In swimmer mode once more, the Queen of the West inched closer to the Union coast. Standing on the weather deck beside the cockpit, Amanda watched as an awkward shadowy mass emerged from an inlet mouth, creeping crablike out to meet the PG over the moonstruck waves.
Drawing closer, it resolved itself as a big twenty-four-foot rigid inflatable raider boat, one of the type carried aboard the Cyclone-class Patrol Craft. The two pirogues lashed to its flanks distorted its shape, and a line trailed astern to the pinasse it had under tow. Outboard burbling under the strain, the RIB drew slowly alongside the Queen.

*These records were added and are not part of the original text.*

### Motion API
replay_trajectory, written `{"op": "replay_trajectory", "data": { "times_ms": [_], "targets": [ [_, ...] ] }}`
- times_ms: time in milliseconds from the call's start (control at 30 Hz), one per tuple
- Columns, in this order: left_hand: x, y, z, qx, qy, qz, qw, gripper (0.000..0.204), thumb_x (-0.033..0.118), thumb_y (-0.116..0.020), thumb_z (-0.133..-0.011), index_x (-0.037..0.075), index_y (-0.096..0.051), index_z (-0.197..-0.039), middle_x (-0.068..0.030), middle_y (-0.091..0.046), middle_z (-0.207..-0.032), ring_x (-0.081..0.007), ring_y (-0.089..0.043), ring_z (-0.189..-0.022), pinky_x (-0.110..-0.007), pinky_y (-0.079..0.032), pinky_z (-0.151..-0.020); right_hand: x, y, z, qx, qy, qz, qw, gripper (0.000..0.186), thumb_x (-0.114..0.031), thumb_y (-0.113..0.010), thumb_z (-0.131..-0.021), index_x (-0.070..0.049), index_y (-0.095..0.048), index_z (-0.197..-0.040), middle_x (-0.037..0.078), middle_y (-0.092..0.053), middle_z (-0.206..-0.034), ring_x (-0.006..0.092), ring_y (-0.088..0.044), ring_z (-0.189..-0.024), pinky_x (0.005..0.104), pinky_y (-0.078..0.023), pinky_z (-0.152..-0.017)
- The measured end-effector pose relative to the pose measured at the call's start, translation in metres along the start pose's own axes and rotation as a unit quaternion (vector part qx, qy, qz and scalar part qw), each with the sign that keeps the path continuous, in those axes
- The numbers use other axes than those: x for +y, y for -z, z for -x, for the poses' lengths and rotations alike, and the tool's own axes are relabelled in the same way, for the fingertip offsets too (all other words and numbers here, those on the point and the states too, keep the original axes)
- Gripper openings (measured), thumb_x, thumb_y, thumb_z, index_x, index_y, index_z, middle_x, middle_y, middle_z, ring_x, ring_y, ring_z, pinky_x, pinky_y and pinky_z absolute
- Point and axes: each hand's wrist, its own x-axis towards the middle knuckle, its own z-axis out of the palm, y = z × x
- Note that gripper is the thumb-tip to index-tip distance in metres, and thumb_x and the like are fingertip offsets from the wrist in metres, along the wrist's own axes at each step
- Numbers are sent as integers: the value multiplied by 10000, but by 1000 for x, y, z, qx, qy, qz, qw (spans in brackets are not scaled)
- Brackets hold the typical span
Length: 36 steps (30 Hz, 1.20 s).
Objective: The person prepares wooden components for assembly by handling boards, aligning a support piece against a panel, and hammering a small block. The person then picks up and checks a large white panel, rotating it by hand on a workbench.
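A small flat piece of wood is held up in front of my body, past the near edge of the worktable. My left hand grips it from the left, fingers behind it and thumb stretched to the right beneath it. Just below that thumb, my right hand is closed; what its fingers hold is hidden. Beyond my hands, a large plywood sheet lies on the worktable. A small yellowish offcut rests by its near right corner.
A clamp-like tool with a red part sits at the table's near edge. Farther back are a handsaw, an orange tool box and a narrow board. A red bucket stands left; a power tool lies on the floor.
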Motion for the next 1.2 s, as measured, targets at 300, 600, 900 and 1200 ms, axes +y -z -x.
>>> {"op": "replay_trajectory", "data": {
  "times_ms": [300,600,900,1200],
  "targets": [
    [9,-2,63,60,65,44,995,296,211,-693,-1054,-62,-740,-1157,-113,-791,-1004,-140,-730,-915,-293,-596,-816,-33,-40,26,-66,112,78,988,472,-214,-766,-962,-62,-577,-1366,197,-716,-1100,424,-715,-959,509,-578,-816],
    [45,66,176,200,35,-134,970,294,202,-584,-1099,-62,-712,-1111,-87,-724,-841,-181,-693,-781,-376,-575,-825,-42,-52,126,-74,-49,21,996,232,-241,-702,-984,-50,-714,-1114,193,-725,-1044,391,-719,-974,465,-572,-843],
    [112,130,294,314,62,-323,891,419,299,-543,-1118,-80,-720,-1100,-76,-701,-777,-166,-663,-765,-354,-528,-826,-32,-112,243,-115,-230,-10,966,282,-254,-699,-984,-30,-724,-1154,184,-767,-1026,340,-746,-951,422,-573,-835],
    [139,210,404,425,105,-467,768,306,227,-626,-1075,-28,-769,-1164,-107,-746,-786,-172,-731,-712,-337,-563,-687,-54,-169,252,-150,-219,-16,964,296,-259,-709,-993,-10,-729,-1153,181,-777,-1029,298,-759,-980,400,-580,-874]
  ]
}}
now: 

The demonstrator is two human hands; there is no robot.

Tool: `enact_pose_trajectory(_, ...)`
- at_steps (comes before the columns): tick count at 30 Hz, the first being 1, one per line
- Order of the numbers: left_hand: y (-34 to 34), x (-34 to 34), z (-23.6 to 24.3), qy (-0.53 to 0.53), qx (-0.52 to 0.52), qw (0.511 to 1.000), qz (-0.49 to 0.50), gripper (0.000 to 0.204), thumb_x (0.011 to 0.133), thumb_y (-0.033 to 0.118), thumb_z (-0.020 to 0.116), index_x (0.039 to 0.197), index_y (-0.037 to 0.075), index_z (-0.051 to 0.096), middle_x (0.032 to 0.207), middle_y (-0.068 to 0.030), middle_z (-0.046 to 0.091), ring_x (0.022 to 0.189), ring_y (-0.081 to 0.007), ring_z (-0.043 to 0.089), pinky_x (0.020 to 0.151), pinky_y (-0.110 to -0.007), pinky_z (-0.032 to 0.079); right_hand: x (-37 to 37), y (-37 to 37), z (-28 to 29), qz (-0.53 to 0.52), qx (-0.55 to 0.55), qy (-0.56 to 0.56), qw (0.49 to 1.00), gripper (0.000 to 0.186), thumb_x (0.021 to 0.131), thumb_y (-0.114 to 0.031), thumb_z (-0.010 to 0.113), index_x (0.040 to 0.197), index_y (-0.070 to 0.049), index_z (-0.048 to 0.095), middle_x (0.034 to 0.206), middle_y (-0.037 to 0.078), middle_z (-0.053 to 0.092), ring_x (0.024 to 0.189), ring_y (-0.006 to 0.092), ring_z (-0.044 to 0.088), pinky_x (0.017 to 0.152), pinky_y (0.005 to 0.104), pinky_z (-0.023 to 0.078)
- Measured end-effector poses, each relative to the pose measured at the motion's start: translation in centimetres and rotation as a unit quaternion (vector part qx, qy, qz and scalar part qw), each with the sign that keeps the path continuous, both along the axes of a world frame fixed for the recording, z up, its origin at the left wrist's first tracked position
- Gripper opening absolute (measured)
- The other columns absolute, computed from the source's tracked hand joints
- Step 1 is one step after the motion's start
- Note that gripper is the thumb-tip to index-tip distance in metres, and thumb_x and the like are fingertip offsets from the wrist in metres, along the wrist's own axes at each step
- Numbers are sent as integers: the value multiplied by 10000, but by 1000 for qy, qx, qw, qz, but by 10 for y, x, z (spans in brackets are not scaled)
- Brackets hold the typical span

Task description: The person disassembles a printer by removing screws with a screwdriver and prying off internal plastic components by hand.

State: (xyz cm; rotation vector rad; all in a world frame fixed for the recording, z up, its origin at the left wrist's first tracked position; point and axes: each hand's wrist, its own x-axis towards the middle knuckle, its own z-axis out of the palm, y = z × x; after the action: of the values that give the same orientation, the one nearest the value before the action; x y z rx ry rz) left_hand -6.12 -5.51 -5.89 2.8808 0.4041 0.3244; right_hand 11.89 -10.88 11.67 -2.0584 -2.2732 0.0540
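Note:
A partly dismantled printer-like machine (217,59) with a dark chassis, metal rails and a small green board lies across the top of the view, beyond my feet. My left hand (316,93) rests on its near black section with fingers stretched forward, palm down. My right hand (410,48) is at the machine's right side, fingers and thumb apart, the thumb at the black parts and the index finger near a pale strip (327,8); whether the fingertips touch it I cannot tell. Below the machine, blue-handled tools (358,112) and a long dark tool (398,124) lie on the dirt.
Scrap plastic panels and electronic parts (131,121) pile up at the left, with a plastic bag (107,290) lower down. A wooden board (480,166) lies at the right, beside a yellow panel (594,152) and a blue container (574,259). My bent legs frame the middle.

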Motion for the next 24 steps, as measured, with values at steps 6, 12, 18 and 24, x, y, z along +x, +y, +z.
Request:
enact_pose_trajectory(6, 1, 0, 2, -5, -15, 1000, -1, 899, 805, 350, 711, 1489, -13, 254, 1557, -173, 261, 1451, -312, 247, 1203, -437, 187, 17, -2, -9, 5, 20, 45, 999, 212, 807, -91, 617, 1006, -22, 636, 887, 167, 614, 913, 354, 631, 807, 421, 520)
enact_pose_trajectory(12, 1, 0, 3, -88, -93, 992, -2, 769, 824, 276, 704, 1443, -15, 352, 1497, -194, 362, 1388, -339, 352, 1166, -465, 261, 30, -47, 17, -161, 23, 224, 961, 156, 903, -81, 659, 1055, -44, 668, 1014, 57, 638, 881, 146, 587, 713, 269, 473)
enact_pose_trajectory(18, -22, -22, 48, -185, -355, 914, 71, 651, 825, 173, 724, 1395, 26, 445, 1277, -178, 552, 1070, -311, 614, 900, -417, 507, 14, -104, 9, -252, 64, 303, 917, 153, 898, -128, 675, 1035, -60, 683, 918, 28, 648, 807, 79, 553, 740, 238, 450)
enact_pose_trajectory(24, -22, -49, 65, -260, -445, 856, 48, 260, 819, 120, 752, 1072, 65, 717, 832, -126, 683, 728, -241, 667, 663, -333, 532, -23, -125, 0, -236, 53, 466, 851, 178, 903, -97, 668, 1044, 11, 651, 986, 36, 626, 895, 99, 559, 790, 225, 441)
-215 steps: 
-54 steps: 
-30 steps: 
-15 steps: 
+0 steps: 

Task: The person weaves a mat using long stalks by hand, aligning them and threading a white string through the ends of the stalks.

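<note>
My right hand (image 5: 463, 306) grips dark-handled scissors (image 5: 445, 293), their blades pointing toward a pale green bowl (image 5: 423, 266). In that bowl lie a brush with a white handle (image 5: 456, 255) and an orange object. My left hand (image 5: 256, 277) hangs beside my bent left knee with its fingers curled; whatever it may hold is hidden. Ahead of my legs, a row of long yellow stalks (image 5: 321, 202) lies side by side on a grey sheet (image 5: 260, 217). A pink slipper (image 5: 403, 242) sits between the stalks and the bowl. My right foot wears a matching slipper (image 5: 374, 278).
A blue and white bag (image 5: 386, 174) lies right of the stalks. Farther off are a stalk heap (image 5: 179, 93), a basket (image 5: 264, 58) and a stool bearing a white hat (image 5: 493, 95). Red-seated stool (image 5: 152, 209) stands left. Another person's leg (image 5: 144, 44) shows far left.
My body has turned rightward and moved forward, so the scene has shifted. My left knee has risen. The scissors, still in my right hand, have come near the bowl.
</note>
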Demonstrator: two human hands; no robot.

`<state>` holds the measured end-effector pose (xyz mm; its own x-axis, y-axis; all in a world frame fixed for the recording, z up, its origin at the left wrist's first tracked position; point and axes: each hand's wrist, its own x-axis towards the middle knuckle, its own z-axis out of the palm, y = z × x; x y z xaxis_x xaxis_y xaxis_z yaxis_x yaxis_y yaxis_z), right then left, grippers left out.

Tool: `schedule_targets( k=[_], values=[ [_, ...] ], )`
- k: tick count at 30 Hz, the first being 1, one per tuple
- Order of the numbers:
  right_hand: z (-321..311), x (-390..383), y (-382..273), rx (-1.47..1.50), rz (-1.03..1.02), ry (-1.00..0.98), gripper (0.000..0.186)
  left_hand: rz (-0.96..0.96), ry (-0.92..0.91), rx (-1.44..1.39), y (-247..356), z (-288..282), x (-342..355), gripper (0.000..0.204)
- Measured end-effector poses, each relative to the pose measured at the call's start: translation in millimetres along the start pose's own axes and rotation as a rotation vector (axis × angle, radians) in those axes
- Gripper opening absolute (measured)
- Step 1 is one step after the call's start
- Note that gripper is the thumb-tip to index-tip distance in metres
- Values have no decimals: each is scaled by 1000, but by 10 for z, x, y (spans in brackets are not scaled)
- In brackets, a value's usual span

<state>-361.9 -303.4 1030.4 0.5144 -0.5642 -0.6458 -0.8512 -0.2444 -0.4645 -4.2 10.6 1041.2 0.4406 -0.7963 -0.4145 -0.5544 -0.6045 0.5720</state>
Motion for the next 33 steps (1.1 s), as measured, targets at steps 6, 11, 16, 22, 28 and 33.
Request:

“How did your half go?” Amanda called down.
“Pretty fair,” Stone Quillain replied, standing in the bow of his flagship. “A few smugglers got away into the swamps, but we figure we pretty much got all the boats and the gas.”
This had been the other half of OK Corral. Amanda had sprung her trap immediately adjacent to an extensive stretch of isolated coastal swamp, a perfect sanctuary for a flotilla of small smuggling craft under attack. At the start of the engagement, the Union oil carriers had scattered into the protective cover with alacrity, only to find that someone else had gotten there first.
Nights prior, Stone Quillain and his Marines had stealthily infiltrated this same stretch of coastal marsh. Cramped and mosquito-chewed, yet with the patience of a pack of hunting crocodiles, they had lived under camouflage nets aboard their small raider craft, waiting for their prey to be driven into their arms.
“I’d say we still have around forty, fifty prisoners all told, Stone went on, gesturing toward a small, sullen cluster of African boatmen crouched under Marine guard amidships. “What do you want us to do with them?”
“Dump them on that little peninsula over to the west,” Amanda replied shortly. “We’ll let the Union worry about getting them home. We can’t be bothered with them now. Any trouble?”
“Nah. Not really. One of the Bogs got past you and tried to hide up in the swamps, but our Predator teams busted him. Beyond that none of these old boys were packing any guns worth mentioning. Once we got the drop on them, they all gave it up pretty quick.” Quillain’s head turned, examining the bullet-scarred bow of the Queen, the battle damage apparent even by moonlight. “How’d you all do with the Bogs?”